→ **What to produce**
Restate word for word the lines of the listing below, from its first line through the line with "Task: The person", without the pictures.

━━━━━━━━━━━━━━━━━━━━━━━━━━━━━━

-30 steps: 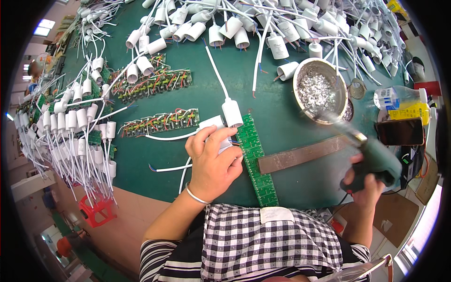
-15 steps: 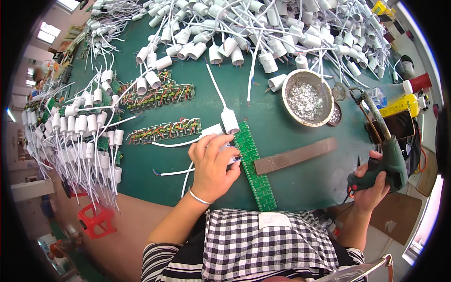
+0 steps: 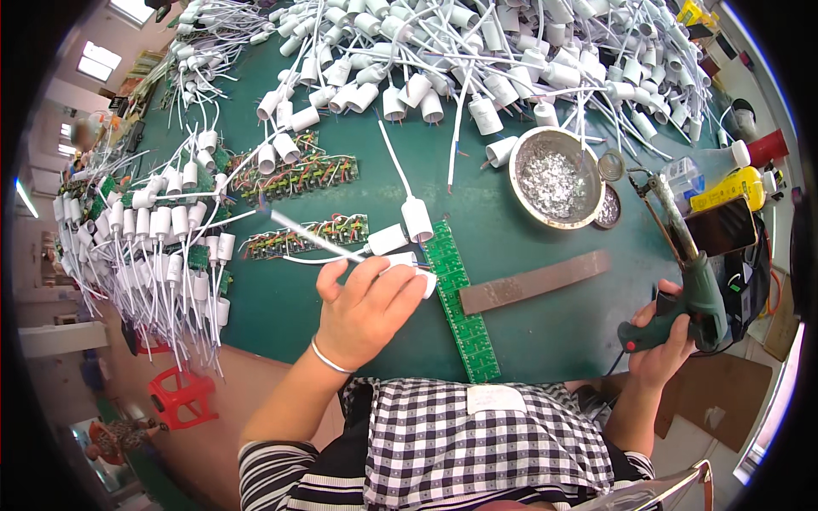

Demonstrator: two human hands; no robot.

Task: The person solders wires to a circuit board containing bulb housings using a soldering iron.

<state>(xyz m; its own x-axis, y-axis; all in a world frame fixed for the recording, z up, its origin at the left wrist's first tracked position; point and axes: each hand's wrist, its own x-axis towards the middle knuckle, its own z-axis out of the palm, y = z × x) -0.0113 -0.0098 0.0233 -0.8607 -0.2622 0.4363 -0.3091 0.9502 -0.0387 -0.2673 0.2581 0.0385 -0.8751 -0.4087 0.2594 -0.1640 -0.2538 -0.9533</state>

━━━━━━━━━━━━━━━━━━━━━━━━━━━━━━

→ **Expected answer**
-30 steps: 
-15 steps: 
+0 steps: 

Demonstrator: two human hands; no robot.

Task: The person solders wires to a circuit board containing bulb housings using a soldering iron.

Now the exercise is complete.